Dr. Richard Merkin, the president and CEO of the Heritage Provider Network in California, faces a dilemma familiar to most health care executives: A relatively small number of his company's patients account for most of its spending. Unlike any other health care executive in America, though, Merkin has put a precise value on solving this problem: $3 million. That's what Heritage is offering to anyone who can build the algorithm that best predicts which patients will be hospitalized and for how many days over the course of a year, based on a given data set. Merkin hopes the award, called the Heritage Health Prize and kicked off today, will help make Americans more healthy and the American health care system more efficient.

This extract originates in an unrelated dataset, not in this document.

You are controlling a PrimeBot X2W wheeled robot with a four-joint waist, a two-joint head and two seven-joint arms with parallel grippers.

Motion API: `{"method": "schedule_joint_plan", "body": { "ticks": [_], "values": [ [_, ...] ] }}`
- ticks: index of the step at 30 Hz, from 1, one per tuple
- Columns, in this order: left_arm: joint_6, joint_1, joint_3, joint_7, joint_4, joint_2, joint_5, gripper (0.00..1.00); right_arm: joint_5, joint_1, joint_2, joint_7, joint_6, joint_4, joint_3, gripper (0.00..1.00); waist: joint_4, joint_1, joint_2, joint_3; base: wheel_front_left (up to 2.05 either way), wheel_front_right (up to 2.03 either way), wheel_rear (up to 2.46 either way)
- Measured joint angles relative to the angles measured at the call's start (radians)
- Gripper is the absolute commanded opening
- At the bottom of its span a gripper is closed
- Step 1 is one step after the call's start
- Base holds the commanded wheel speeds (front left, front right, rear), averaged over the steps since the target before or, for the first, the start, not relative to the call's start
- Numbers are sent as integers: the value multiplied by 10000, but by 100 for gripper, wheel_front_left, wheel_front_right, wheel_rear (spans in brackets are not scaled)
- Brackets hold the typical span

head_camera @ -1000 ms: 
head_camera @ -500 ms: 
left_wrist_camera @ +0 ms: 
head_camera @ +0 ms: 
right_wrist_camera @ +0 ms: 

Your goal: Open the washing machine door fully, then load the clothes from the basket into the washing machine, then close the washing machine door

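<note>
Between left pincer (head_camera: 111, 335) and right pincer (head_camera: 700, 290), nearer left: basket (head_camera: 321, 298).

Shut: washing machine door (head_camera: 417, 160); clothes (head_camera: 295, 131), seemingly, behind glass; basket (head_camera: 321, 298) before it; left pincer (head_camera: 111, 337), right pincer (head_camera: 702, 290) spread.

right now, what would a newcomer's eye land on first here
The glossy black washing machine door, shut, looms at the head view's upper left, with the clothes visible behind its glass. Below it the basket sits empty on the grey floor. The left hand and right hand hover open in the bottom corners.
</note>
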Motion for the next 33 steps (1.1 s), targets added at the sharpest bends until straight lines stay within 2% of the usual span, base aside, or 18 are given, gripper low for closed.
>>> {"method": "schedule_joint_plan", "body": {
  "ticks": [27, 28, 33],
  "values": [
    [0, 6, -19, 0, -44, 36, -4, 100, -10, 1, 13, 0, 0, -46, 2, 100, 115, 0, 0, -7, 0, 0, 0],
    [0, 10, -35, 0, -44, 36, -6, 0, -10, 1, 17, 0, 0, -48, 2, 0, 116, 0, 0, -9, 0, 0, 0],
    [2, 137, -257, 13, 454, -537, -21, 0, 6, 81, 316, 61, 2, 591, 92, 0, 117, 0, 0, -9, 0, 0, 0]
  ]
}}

Heritage's previous attempt to use "predictive modeling" to reduce costs while aiding patients proved less ambitious: It had its physicians use common sense. "They would know their patients and say, 'Gosh, this patient has a greater likelihood of being high-risk for this condition or hospitalization,' " Merkin explains. Heritage identified patients with complex, chronic medical conditions—such as obesity-related diabetes—as the most "high-risk." It assigned them to physicians with relatively few patients. The individuals received their doctors' cell numbers, and got encouragement to call. They also got frequent checkups.
The changes proved preventive, reducing costs. But Merkin wondered whether there weren't broader and more accurate ways to use data to improve patient care, ways that could bring down even national health care costs. The United States spends an estimated $30 billion a year on unnecessary hospitalizations and $2.5 trillion overall—thus, the stakes are huge. "We did it as physicians," he says. "But we thought that there were other people, the kind of people who put people on the moon, who could do it better with advanced mathematics—predictive modeling, stochastic algorithms, stuff that is not in our tool box." .
Rather than having Heritage contract with a data company for private results, Merkin decided to create a competition open to the public, with a $3 million grand prize and six smaller prizes. Heritage created a data set composed of three years of anonymized, real patient information with things like prescription information and prior claims available. From that data, the predictive modelers who are competing need to predict who will end up hospitalized and for how many days in the year after the data set ends. Because the data set stems from real data, Heritage already knows who gets hospitalized. Thus, it can run a live "leader board," ranking teams as they refine their algorithms.
Answering the question of who is going to get hospitalized with a prize makes sense for Merkin: He sits on the "vision circle" board of the X Prize Foundation, which hosts the grande dame of American "inducement prizes." (It first offered $10 million for advances in commercial spaceflight in 1996. A team backed by Paul Allen won in 2004.) Such prizes have a long pedigree of helping solve seemingly intractable problems. An 18th-century prize spurred an English clockmaker to find a way to measure longitude at sea, and a competition offered by Napoleon led to the development of modern canning. In recent years, such prizes have come into vogue again. A McKinsey report found $2 billion in available prize money, much of it seeded in the past decade. The Obama administration has made prizes a centerpiece of its campaign to gin up innovation.
Such prizes tend to bring alternative forms of expertise to bear on tough questions, breaking down research silos. The world's physicists might not be able to solve a problem, but a chemist working on a related question might be able to. Prizes also tend to be cheaper than traditional R & D spending. The X Prize Foundation found that contestants spend multiples of the prize money offered developing their technologies.
That said, prizes do not always work. Some are not lucrative enough, specific enough, or interesting enough to attract good responses. To ensure that the $30 billion question of unnecessary hospitalization gets answered, Merkin turned to Kaggle, an 11-month-old start-up that has run more than a dozen crowd-sourced, predictive modeling contests. Thus far, Kaggle's competitions have tended to be small-bore—$1,000 for predicting how countries will vote in the Eurovision song contest, $500 for predicting the progression of HIV in certain patients, $10,000 for predicting the outcome of certain chess games. But they have been successful. For instance, the statisticians beat the betting markets in predicting the Eurovision voting.
"We often find the winners come from electrical engineering and physics," explains founder and CEO Anthony Goldbloom. "They're common-sense disciplines, where people are used to problem-solving. Rather than spending time on questions like 'Should I be using this algorithm or this system?' and 'What outcomes are we looking for?' the engineers and physicists just try to answer the question."
The size of the kitty should pull in quality teams—Heritage says it expects scores of competitors. The question surely seems answerable. But there are concerns that remain. For instance, Goldbloom says that Heritage and Kaggle have worked hard to ensure that the people behind the data set remain anonymous. It seems like an outlandish possibility. But de-anonymization has killed prizes before. Netflix, for instance, pulled its second $1 million public competition after computer scientists figured out who some of the users in the data set were. (Goldbloom is working with Canadian researchers who specialize in keeping health information private, as well as with one of the computer scientists who cracked the Netflix prize, to test the data set.)
But on the first day of the two-year competition, everyone was optimistic. "I'm hoping that people will be attracted [to the contest] intellectually and for the betterment of mankind," Merkin says. "The only way families can have affordable health care is if we try to make the system a little more efficient."